**Aim of the task:** Could the lines from the start of the data through the line with "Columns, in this" be set down exactly, with no pictures among them?

**Data shown:**

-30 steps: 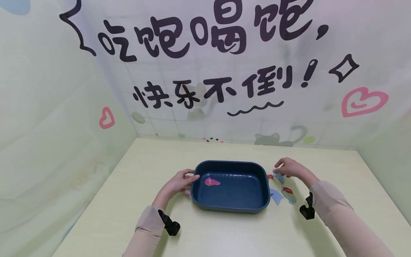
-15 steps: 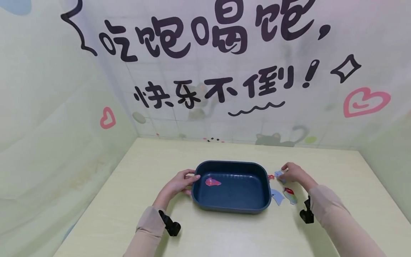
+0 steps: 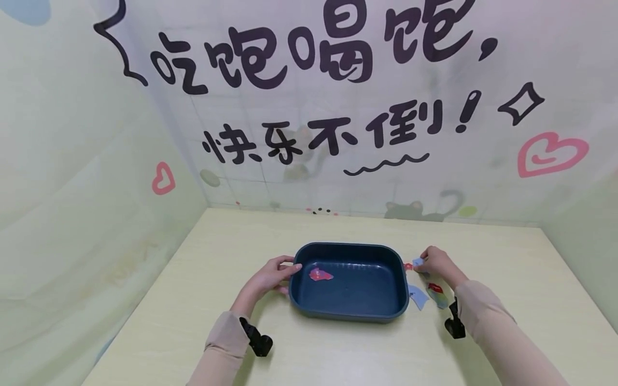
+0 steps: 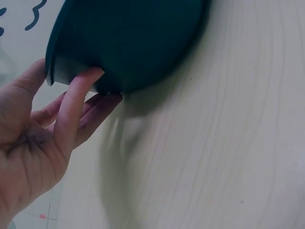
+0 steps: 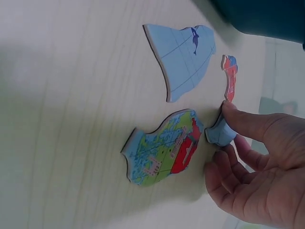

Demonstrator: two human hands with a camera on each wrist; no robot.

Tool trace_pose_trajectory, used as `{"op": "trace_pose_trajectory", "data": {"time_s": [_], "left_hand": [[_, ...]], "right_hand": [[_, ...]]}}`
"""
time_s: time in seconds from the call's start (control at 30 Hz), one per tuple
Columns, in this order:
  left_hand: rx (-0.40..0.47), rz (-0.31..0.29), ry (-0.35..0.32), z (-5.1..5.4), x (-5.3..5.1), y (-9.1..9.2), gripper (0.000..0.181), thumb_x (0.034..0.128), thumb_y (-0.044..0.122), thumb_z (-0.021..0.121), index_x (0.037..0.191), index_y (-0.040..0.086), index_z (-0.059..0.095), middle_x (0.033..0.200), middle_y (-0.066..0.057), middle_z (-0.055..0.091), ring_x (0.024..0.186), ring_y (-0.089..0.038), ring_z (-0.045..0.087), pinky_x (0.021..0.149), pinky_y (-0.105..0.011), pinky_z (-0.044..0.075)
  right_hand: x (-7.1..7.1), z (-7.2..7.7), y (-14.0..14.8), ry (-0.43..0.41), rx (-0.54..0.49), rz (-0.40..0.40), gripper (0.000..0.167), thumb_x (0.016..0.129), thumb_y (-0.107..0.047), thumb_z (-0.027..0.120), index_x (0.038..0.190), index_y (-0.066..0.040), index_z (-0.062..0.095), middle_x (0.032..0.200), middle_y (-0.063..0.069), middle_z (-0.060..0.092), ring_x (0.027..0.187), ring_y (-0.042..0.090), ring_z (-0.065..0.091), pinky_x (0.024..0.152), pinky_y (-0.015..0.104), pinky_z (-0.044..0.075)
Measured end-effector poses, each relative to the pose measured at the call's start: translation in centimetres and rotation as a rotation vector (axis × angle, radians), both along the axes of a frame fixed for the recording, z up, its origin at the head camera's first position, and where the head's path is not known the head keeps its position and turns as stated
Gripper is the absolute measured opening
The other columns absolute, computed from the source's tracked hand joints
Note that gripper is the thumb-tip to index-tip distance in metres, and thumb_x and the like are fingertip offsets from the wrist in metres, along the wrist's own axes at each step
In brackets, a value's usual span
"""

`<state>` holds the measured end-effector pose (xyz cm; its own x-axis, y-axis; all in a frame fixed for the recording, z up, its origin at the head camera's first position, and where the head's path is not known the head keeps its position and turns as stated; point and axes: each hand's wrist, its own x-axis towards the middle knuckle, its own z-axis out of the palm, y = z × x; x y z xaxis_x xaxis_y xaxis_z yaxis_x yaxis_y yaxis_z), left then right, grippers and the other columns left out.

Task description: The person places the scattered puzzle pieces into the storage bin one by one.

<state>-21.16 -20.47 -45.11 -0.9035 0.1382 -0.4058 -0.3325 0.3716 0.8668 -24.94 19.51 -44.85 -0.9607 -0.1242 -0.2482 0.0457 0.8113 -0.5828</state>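
A dark blue rectangular tub [image 3: 348, 284] stands on the table with a pink-red flat piece [image 3: 321, 274] inside. My left hand [image 3: 269, 276] grips the tub's left end, the thumb over the rim and fingers outside, as the left wrist view shows [image 4: 43, 138]. Right of the tub, my right hand [image 3: 440, 266] pinches a small light blue piece [image 5: 221, 132] between thumb and fingers. Beside it lie a small red piece [image 5: 230, 78], a larger blue piece with a whale picture [image 5: 183, 59], and a green and red map-like piece [image 5: 164, 149].
A pale wooden table [image 3: 309, 354] extends around the tub. Behind it hangs a printed cloth [image 3: 309, 187] with large dark lettering, and more cloth hangs at both sides.
My right hand has come down onto the small blue piece and pinches it, shifting slightly left in the last half second. My left hand has stayed on the tub.
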Motion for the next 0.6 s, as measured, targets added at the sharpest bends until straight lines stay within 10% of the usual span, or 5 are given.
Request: {"op": "trace_pose_trajectory", "data": {"time_s": [0.6], "left_hand": [[-0.001, 0.004, 0.008, -0.1, 0.1, 0.0, 0.058, 0.0854, 0.039, 0.061, 0.130, 0.007, 0.044, 0.114, -0.014, 0.062, 0.088, -0.018, 0.064, 0.051, -0.027, 0.054]], "right_hand": [[-0.2, 1.5, 0.3, -0.137, -0.038, -0.024, 0.027, 0.081, -0.005, 0.064, 0.098, 0.007, 0.046, 0.087, 0.017, 0.051, 0.068, 0.018, 0.050, 0.052, 0.023, 0.046]]}}
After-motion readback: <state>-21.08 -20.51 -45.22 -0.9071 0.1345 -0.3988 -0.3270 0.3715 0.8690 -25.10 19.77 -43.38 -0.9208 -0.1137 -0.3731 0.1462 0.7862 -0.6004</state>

**Output for this exercise:**
-30 steps: 
-15 steps: 
+0 steps: 
+0 steps: 
+0 steps: 

Demonstrator: two human hands with a camera on each wrist; no robot.

Tool trace_pose_trajectory, used as `{"op": "trace_pose_trajectory", "data": {"time_s": [_], "left_hand": [[_, ...]], "right_hand": [[_, ...]]}}`
"""
time_s: time in seconds from the call's start (control at 30 Hz), one per tuple
Columns, in this order:

Output is complete for this exercise.